The board’s new chairman was a Tory. We were told that the Mirror’s political traditions were to be guarded by two new arrivals – Amanda Platell, who later served as chief spin doctor for William Hague, and Seymour, who subsequently joined the board of the Countryside Alliance.

When Alastair Campbell was levered out of his job, by having Seymour introduced over his head, it hardened the widely held suspicion that the Mirror was about to switch allegiance, with the result that every national tabloid would have been backing the Conservatives.

This fear provoked a protest motion on the Commons order paper, signed by about 180 backbench Labour MPs. It was treated as national news. Campbell was a guest presenter on the half-hour television programme What The Papers Say, and insouciantly devoted the whole of one edition to what other papers were saying about his departure from the Mirror.

The Mirror tried to repair burnt bridges by inviting the Labour leader, John Smith, to dine with the editor. The meal was a disaster.

First, Smith was very annoyed to see Seymour at the table, given his reputation for holding a personal grudge against the party.

Second, Smith had just fought a difficult battle to stop Labour MPs from ganging up with right-wing Tories to call for a referendum on the Maastricht Treaty, and no one had the courtesy to forewarn him that the following day’s Mirror had an editorial backing a referendum.

Last, and least, that same weekend I was sacked, just after I had completed a biography of John Smith. This so annoyed Smith that he encouraged Labour MPs to put another motion on the Commons order paper objecting to my dismissal, which attracted about the same number of signatures (though there was an MP called Mandelson who featured prominently on the first motion, but did not sign the second).

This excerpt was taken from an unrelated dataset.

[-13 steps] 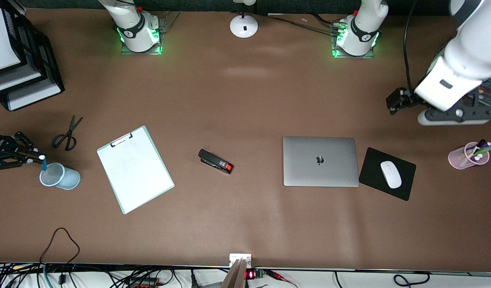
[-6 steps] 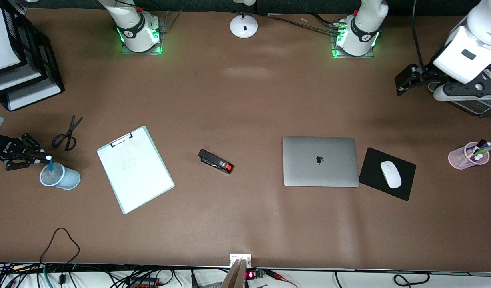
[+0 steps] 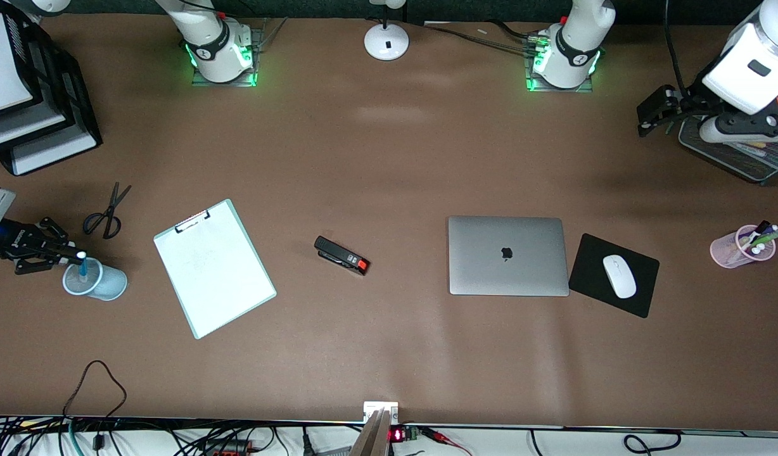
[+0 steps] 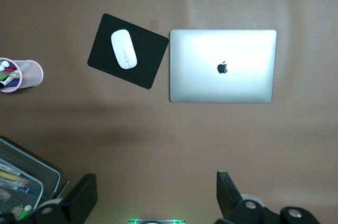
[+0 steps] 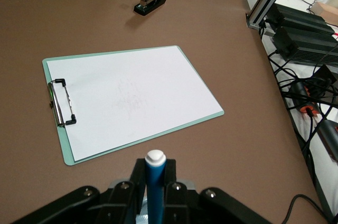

In fairness, I should add that there was a counter motion welcoming Seymour’s arrival as Campbell’s replacement. If memory serves, it attracted six signatures, including George Galloway’s.

On a general point, I dispute the assumption that if a reporter is known to be very partisan, he must necessarily be a bad journalist, or conversely that the real professionals are the ones with portable beliefs that change when they switch employers. The late Paul Foot, who was also forced off the Mirror by the Montgomery regime, was in the Socialist Workers Party most of his life, and was a fabulously good hack.